If a futures platform feels 'random' under stress, the randomness is usually in definitions and fallbacks.

The mechanism: Fee design is part of risk: forced execution costs can reduce your liquidation distance, and rebates can attract toxic flow that degrades fills.

Where it breaks: Look for the platform's fallback rules: what happens if a feed is stale, if the book is thin, or if volatility spikes faster than normal sampling windows.

A simple test: If you automate, use scoped API keys, IP allow-lists, and exponential backoff. Limits often tighten exactly when volatility rises. Example: doubling size in a thin book can more than double slippage because depth is not linear near top levels.
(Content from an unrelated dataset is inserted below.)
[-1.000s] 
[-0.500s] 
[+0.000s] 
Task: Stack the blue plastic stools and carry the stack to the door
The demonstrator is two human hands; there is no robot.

Track funding together with basis and realized volatility. The combination is a better crowding signal than any single metric.

What to do next: Pitfall: trusting a single data source. One stale oracle feed can distort index and mark calculations if fallbacks are weak.

Aivora focuses on operational discipline: clean data, stable rules, and clear incident playbooks matter more than hype. This is educational content about mechanics, not financial advice.

Aivora perspective

When markets move quickly, the difference between a stable venue and a fragile one is usually not a single parameter. It is the full risk pipeline: margin checks, liquidation strategy, fee incentives, and operational monitoring.

If you trade perps
Track funding and realized volatility together. Funding tends to amplify crowded positioning.
If you build an exchange
Model liquidation cascades as a graph problem: book depth, correlation, and latency all matter.
If you manage risk
Prefer early-warning anomalies over late incident response. Drift is a signal, not noise.

Quick Q&A

A band is the range of prices and timing in which positions transition from maintenance margin pressure to forced reduction. Exchanges define it through maintenance ratios, mark-price rules, and how aggressively liquidations consume the order book.
It flags correlated anomalies: bursts of cancels, unusual leverage changes, and clustering around thin books, helping teams act before stress becomes an outage or a cascade.
No. This site is educational and system-focused. You are responsible for decisions and risk management.